**Exercise**:
Two lines in the data below mark the range: the one with "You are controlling" and the one with "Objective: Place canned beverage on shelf". Return both, along with every line between them, exactly.

..........

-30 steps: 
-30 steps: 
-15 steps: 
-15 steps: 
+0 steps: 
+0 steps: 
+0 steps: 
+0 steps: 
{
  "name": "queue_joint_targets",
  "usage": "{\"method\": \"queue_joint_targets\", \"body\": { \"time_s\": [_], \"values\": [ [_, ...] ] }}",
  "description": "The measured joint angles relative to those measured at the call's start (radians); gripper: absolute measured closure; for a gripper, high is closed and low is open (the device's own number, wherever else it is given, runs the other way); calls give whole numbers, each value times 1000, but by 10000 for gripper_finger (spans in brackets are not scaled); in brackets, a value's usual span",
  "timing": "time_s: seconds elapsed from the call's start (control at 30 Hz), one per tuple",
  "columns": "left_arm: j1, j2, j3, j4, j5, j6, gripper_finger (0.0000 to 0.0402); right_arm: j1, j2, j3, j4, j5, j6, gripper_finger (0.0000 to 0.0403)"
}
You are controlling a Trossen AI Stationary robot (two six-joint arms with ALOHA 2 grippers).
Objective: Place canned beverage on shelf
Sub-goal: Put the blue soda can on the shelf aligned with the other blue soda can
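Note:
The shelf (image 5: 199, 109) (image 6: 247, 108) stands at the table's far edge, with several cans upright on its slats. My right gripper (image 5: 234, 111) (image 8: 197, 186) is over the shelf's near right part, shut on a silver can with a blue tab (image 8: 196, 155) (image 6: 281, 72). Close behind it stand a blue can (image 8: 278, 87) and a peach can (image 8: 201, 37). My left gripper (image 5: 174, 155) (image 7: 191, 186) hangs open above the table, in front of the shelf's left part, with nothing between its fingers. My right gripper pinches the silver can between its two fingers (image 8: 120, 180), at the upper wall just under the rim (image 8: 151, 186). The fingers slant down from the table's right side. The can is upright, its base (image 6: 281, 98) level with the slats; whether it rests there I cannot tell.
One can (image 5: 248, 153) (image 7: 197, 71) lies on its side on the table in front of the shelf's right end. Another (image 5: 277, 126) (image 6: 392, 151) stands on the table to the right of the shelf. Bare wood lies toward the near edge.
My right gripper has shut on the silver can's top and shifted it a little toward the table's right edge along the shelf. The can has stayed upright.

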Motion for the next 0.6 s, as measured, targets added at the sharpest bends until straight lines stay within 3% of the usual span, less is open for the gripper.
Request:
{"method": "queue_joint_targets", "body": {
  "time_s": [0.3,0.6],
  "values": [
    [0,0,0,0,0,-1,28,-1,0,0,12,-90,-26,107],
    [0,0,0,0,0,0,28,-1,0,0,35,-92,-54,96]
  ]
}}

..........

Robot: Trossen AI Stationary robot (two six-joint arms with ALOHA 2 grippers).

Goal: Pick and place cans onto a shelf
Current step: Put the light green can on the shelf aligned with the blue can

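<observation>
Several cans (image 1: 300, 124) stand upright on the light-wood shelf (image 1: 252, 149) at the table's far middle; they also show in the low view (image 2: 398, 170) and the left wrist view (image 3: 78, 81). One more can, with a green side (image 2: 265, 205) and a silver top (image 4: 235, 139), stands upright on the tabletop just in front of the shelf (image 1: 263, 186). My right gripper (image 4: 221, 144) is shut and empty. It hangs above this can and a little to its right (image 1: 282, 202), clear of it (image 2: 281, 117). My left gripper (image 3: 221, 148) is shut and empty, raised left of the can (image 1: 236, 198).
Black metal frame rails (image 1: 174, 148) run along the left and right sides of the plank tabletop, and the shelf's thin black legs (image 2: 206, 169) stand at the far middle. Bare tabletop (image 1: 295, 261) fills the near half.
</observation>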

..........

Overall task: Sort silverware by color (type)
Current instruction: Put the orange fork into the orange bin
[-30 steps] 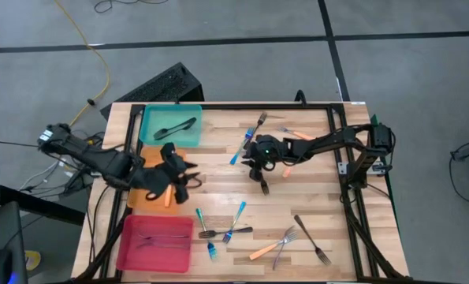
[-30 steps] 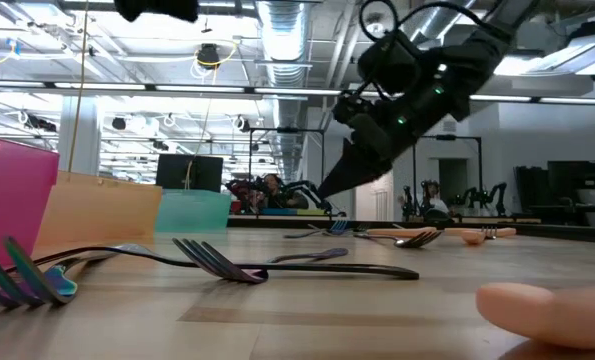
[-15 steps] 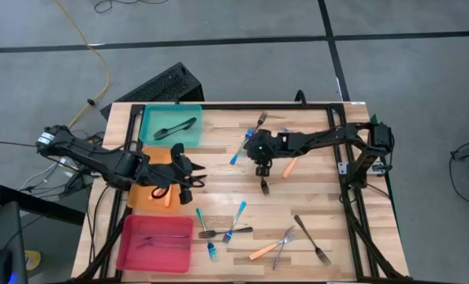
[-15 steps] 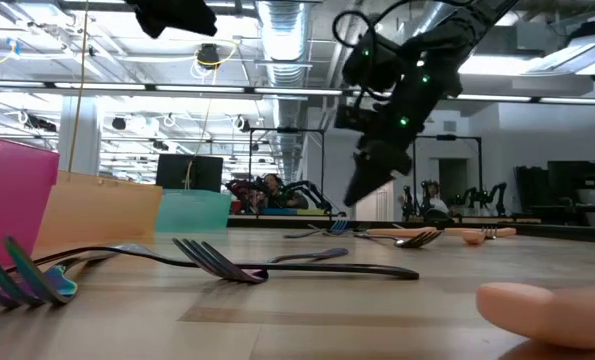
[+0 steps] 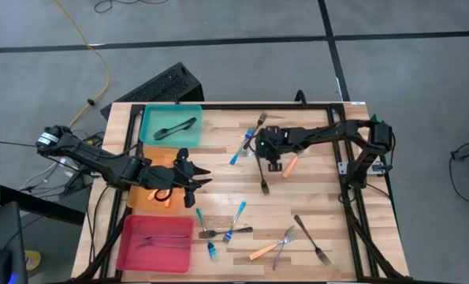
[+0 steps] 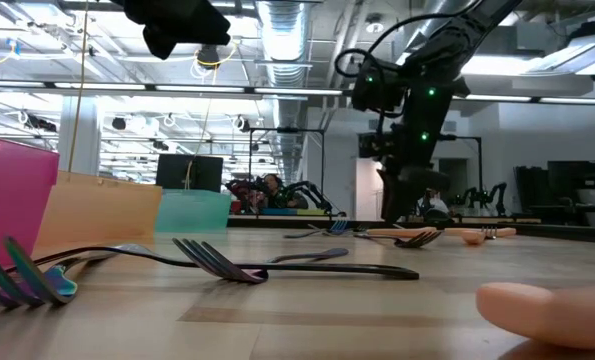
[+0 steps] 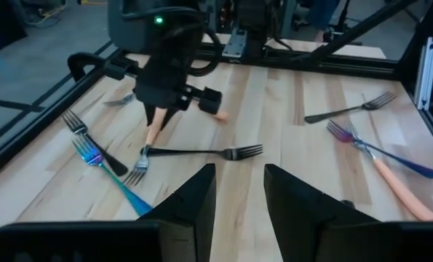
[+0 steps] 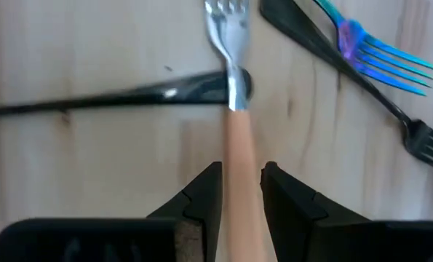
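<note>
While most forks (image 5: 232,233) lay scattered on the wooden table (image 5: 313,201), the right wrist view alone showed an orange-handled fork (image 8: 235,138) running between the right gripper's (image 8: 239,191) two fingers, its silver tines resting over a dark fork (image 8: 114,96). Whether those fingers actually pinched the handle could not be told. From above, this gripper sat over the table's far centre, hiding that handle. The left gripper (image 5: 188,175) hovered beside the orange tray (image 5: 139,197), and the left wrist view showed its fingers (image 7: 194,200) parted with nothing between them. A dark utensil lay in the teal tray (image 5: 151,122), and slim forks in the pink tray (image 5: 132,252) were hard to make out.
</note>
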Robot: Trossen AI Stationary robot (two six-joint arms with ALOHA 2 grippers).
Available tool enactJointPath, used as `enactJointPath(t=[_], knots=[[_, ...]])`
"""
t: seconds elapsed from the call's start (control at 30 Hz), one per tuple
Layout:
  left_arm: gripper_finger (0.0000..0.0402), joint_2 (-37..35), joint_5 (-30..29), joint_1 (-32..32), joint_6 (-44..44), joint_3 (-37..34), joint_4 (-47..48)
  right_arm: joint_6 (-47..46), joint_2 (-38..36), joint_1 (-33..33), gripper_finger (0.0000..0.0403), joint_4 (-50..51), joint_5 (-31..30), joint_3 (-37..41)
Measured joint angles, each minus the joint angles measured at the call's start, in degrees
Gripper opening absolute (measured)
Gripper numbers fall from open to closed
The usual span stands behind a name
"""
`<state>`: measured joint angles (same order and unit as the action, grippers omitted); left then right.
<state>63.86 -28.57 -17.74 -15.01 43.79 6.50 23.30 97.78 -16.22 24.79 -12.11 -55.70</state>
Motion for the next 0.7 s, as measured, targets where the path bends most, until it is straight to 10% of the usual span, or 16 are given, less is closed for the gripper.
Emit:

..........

**Solution**:
You are controlling a Trossen AI Stationary robot (two six-joint arms with ALOHA 2 grippers).
Objective: Place canned beverage on shelf

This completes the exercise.